■ **Work item**:
Exactly reproduce the data from its first line through the line with "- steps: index", leaving out every line after it.

* * *

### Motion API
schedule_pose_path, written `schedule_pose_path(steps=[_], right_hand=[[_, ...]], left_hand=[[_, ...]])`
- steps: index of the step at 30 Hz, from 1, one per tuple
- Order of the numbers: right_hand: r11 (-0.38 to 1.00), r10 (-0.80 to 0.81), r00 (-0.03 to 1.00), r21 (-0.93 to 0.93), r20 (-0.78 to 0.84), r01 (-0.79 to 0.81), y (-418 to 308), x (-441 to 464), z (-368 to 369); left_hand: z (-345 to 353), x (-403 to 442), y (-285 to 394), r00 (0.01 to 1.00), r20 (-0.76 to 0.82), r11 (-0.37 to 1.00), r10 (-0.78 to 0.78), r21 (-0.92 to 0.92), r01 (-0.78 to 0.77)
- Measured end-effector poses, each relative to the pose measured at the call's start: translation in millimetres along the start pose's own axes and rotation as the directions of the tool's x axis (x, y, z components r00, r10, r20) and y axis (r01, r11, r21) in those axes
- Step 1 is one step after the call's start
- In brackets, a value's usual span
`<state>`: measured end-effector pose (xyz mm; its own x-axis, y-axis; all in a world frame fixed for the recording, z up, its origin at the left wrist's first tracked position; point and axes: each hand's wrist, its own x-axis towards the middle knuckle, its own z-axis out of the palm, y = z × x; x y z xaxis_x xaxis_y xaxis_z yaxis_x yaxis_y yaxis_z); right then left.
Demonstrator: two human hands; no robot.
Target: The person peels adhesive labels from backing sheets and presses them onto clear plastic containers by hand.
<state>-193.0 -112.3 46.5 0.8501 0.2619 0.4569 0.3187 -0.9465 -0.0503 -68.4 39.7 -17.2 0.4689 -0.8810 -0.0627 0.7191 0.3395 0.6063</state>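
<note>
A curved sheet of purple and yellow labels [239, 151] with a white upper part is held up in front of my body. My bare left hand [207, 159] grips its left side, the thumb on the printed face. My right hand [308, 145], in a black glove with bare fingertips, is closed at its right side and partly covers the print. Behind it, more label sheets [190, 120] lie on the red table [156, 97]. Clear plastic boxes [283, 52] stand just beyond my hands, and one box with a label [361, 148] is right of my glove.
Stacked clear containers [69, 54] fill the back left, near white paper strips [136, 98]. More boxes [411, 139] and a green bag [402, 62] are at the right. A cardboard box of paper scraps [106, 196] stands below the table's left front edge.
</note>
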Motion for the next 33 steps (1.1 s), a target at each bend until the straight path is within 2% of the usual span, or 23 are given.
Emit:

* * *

■ **Exercise solution**:
### Motion API
schedule_pose_path, written `schedule_pose_path(steps=[_], right_hand=[[_, ...]], left_hand=[[_, ...]])`
- steps: index of the step at 30 Hz, from 1, one per tuple

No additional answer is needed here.